Злодеяние в Круппа-Мюле – начало безумного плана уничтожения наших соотечественников, находящихся на этой стороне фронта.
Этот безумный план четко сформулирован жидом Эренбургом. Уничтожать всех, кто, волей или неволей, пожил без советской власти. Они познали правду о Сталине и его клике. Они опасны для сталинского режима. Они обречены на смерть.
В. Терехов
10 февраля 1945 года
Трухин сидел в номере гостиницы «Гардт» в ожидании начала торжественной передачи двух первых дивизий РОА – хотя вторая все еще находилась в процессе формирования – под командование Власова. Его обуревали противоречивые чувства. С одной стороны, РОА становилась официальным союзником Германии, и немцы это всячески подчеркивали, даже тем, что и немецких, и русских генералов разместили в точном соответствии со званиями и на равных. С другой – на фоне идущей лавиной Красной армии все это было каплей в море. Но главное – все было слишком поздно, и отлично выученная, высокая духом дивизия казалась всего лишь детской игрушкой. Конечно, еще оставалась надежда на победы, на встречи в бою, на увиденную советскими солдатами Европу… Трухин, никогда не лгавший себе, ясно отдавал отчет, что не будь этой крошечной надежды, этого шанса единицы к сотне, он давно сложил бы свои полномочия. Война – явление непредсказуемое, даже на пятый ее год. Вчера, перед отъездом из Далема, он долго говорил с Баерским. Как два аристократа, они никогда не разговаривали о личном, но в их деловых беседах всегда присутствовало нечто малоуловимое, но понятное и близкое им обоим. Трухин видел, что порой Баерский, чья горячая кровь украинских князей, пусть и усмиренная годами адъютантства у Тухачевского, пытался выразить это чувство в словах, но Трухин всегда мягко и необидно останавливал его. Легче от этого никому не стало бы, а вот в общении появились бы трудности.
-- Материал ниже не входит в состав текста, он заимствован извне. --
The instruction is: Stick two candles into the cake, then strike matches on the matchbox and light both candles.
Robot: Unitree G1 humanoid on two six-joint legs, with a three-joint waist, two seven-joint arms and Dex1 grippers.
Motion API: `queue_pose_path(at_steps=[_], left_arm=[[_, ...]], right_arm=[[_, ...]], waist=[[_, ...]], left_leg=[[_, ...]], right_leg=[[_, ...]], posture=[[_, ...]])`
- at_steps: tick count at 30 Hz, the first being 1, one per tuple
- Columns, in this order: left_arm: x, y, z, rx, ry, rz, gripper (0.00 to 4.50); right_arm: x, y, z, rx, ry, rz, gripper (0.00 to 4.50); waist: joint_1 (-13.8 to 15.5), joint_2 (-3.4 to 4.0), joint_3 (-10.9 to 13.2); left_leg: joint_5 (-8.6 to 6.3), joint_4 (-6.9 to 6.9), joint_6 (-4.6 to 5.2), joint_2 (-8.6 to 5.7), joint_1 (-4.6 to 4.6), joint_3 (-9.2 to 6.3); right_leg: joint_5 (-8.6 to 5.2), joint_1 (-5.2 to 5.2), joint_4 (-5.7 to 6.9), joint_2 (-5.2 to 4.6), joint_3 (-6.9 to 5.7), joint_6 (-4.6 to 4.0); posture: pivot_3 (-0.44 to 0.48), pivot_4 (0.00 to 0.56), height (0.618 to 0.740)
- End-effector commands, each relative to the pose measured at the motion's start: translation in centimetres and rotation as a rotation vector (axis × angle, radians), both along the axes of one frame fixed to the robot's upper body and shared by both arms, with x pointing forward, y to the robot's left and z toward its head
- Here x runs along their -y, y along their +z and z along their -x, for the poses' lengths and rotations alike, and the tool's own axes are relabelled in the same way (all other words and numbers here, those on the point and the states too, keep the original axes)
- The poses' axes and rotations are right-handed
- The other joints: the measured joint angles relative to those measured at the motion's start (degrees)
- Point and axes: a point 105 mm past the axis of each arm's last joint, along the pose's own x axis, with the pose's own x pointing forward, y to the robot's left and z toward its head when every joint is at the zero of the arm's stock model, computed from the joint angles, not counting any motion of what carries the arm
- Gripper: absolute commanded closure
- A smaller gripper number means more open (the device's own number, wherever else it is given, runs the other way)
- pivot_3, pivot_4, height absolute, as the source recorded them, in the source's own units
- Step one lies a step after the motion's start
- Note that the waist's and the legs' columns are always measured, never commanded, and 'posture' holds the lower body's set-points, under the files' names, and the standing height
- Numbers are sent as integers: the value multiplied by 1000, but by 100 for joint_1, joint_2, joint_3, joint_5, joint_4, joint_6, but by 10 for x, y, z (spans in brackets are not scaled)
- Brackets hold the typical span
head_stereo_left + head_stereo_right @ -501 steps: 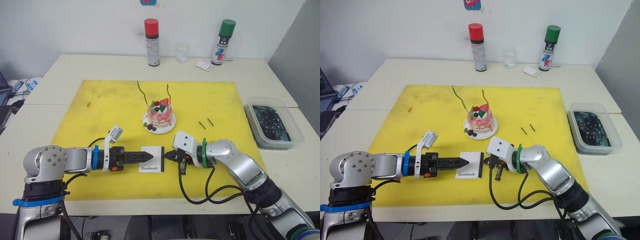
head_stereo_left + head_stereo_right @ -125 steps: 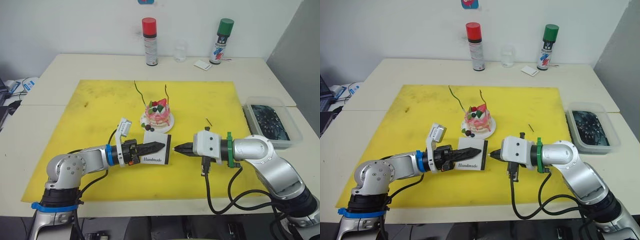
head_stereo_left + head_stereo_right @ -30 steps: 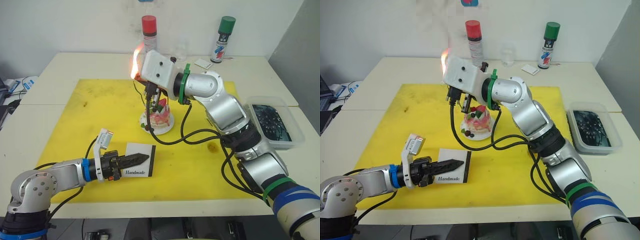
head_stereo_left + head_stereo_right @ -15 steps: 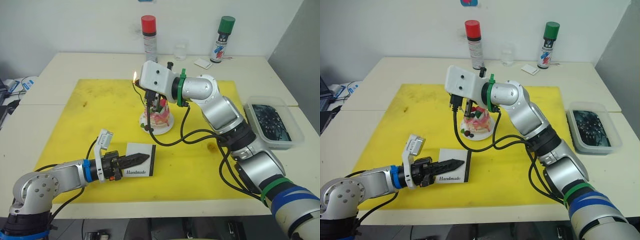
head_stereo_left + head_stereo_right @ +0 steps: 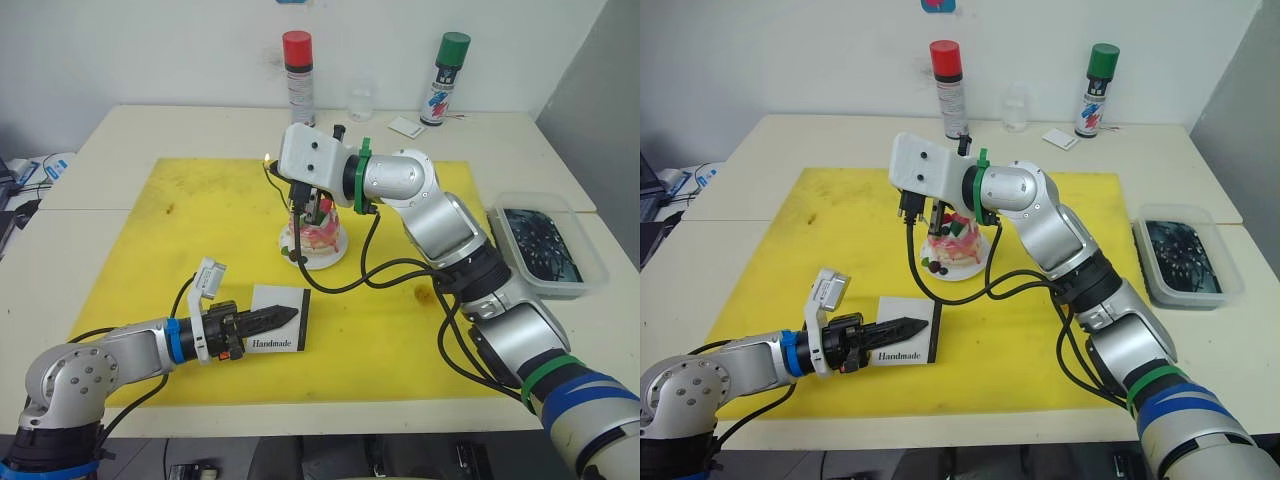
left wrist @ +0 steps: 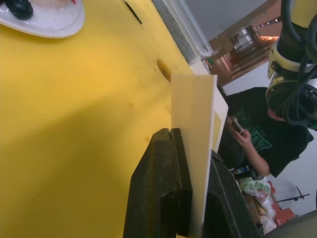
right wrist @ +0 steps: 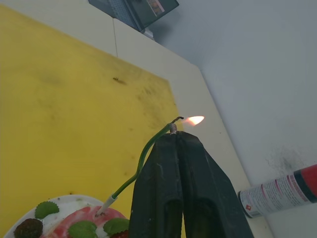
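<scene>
Right wrist view: my right claw [image 7: 179, 135] clenched at lit green candle [image 7: 143, 153] tip, match unseen. Cake [image 5: 314, 228] mid-mat, far side. Left claw [image 5: 286, 316] grips matchbox [image 5: 277, 333] near-left. Advice: withdraw slowly, avoid bending candle.

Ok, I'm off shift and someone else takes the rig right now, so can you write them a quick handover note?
Left gripper: shut on the matchbox, holding it on edge low over the yellow mat.
Right gripper: shut, raised at the tip of the green candle, where a small flame burns.
Cake: on its white plate at mid mat, with the green candle standing in it. The right arm hides the second candle.
Done: green candle in the cake and burning.
Left: check the second candle behind the arm and light it if needed, then set the matchbox down. Whether a match is left in the right gripper cannot be told.
</scene>
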Motion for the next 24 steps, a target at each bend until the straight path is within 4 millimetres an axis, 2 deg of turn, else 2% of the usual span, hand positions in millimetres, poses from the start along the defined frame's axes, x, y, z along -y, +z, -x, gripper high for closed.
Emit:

Баерский коротко и толково изложил положение дел под Мариенбадом, где совсем недавно по инициативе Трухина была создана разведшкола, называвшаяся условно «сельским домиком». По донесениям из России было ясно, что сейчас выброска в тыл организаторов внутреннего сопротивления необходима, ибо НКВД уже создал в ожидании «власовских партизан» отдел по борьбе с бандитизмом. И потому представители КОНРа на той стороне необходимы, как воздух. «Домик» представлял собой точную копию советских разведшкол, и теперь Баерский рассказывал о тех трудностях, с которыми сталкиваются курсанты в связи с этим. Советская форма, обращение «товарищ» и многое другое, от чего люди уже отвыкли, мешали работе, но Трухин настаивал именно на таком ведении дела.
– Со средним звеном положение безукоризненное. Особенно ваши выпускники, Федор Иванович, выше всяких похвал и могли бы составить конкуренцию офицеру русской армии. Со взводными и ротными хуже, много случайных…
– Если бы время… время… А в людях я уверен. – Трухин машинально чертил на гостиничной бумаге с гербом и с удивлением увидел, что из-под карандаша на листке появляется голова собаки. Вот чертовщина. Это всё Стазин курц. Хорошая порода, упорные немцы создали универсальную собаку, пригодную и для птицы, и для зверя, хотя уж куда… ему до настоящего костромича
[188]
… – А вы любите собак, генерал? – неожиданно спросил он и увидел, что лицо собеседника смягчилось, и между ними снова пробежала волна близости.
– Да. Ведь помните, до начала тридцатых при армейских питомниках всегда содержались и охотничьи, красные командиры тоже баловались охотой, и я, грешный.